Is this the US restructuring the way it spends money on war, away from R and D and more on actual fighting (armour for vehicles)? Does it seem right that a US military that is already fairly strained for resources should be searching for budget short-cuts?

I'm a little confused about these cuts, as I thought the US just went through massive personal and corporate tax cuts, and appeared to have no problem spending money hand over fist. Fiscal responsibility seems a little late at this point in the game, but I'm sure its probably necessary to keep our neighbours to the South in good credit standing.
Isn't the theory that governments overspend in poor economic times as stimulus and then cut back on expenditures when economies recover?

Its easy to spend but rare is the government that follows through with fiscal responsibility later.

Cutting $10 billion a year from a $420 billion military budget that had risen 41% in only three years really isn't a stretch.
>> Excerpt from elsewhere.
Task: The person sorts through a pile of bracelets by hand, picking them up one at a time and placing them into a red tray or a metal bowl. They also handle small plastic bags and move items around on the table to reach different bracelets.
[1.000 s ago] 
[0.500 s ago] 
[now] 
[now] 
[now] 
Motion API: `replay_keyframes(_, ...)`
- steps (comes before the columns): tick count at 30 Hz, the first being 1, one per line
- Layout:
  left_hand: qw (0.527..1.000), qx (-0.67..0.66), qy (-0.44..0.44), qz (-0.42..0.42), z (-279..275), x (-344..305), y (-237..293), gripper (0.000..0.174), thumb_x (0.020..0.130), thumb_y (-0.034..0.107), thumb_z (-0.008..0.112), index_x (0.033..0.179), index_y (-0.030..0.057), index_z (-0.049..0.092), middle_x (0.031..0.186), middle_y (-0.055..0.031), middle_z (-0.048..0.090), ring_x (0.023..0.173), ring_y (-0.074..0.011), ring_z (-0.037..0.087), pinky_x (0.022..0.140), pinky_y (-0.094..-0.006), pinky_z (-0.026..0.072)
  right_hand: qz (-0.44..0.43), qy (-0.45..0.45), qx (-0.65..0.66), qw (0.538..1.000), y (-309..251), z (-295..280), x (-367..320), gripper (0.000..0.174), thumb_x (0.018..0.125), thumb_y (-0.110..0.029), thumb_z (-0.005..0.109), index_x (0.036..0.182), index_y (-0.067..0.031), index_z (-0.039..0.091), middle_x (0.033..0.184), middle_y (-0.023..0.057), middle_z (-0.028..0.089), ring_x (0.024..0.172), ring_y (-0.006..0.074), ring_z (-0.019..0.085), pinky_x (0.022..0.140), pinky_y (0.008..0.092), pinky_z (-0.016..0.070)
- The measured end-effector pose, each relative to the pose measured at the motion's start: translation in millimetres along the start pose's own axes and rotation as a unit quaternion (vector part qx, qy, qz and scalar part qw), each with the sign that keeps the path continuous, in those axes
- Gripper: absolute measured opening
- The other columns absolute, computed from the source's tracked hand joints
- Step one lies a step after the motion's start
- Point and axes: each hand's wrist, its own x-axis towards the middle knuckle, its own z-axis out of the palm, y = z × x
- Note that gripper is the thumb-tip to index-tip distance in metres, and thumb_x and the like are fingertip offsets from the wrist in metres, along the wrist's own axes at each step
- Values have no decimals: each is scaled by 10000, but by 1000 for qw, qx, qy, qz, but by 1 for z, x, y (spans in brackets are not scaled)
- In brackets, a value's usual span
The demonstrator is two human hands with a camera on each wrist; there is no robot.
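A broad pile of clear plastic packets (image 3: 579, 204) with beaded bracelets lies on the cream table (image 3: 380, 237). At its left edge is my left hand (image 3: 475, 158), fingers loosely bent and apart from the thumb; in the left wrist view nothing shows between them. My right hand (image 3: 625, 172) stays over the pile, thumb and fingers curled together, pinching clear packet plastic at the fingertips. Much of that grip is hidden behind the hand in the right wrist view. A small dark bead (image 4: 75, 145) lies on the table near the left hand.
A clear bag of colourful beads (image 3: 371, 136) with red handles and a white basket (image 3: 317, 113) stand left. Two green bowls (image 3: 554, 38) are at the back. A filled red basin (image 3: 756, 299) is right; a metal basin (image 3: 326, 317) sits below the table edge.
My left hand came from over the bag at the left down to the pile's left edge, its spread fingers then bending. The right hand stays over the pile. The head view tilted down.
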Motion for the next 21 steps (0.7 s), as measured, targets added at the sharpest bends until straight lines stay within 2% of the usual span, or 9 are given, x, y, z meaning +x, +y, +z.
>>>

That's a cut of only 2.4 per cent.

One F-22, I think, costs about $1 billion, a pretty bizarre number when it might take a 2 cent seagull in an intake to bring it down. Then again, the USAF is probably still reeling from losing to the Indian Air Force and MiG's in maneuvers earlier in the year.

All in all, the overall cutbacks throughout the USA federal budget looks like a lame duck President beginning to prep his party's standing for the next election. And that would include a sharply lower American presence in Iraq by 2008, anywhere from zero to 50,000 soldiers in that country.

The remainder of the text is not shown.